> _EXERCISE OBJECTIVE_: Could every line of the data be printed exactly as it reads?

━━━ THE DATA

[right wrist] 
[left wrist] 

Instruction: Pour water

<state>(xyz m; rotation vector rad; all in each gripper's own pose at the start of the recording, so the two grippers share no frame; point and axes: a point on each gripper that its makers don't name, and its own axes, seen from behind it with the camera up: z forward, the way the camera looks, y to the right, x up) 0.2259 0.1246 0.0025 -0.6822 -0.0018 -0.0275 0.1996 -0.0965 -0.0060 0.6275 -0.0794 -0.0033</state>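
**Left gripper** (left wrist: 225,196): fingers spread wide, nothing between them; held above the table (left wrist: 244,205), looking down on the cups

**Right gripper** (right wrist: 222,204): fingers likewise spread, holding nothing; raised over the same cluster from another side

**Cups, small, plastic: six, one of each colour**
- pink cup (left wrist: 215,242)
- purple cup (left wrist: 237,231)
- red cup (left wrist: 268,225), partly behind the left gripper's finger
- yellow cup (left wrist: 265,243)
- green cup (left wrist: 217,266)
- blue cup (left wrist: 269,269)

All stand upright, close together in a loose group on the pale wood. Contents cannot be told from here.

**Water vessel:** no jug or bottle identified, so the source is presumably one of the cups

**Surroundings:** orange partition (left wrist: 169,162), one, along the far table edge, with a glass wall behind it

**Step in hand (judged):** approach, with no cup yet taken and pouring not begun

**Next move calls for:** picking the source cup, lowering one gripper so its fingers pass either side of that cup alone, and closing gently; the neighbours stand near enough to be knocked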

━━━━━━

> _TASK RESULT_:
[right wrist] 
[left wrist] 

Instruction: Pour water

<state>(xyz m; rotation vector rad; all in each gripper's own pose at the start of the recording, so the two grippers share no frame; point and axes: a point on each gripper that its makers don't name, and its own axes, seen from behind it with the camera up: z forward, the way the camera looks, y to the right, x up) 0.2259 0.1246 0.0025 -0.6822 -0.0018 -0.0275 0.1996 -0.0965 -0.0060 0.6275 -0.0794 -0.0033</state>
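**Left gripper** (left wrist: 225,196): fingers spread wide, nothing between them; held above the table (left wrist: 244,205), looking down on the cups

**Right gripper** (right wrist: 222,204): fingers likewise spread, holding nothing; raised over the same cluster from another side

**Cups, small, plastic: six, one of each colour**
- pink cup (left wrist: 215,242)
- purple cup (left wrist: 237,231)
- red cup (left wrist: 268,225), partly behind the left gripper's finger
- yellow cup (left wrist: 265,243)
- green cup (left wrist: 217,266)
- blue cup (left wrist: 269,269)

All stand upright, close together in a loose group on the pale wood. Contents cannot be told from here.

**Water vessel:** no jug or bottle identified, so the source is presumably one of the cups

**Surroundings:** orange partition (left wrist: 169,162), one, along the far table edge, with a glass wall behind it

**Step in hand (judged):** approach, with no cup yet taken and pouring not begun

**Next move calls for:** picking the source cup, lowering one gripper so its fingers pass either side of that cup alone, and closing gently; the neighbours stand near enough to be knocked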

What has been written completes the answer.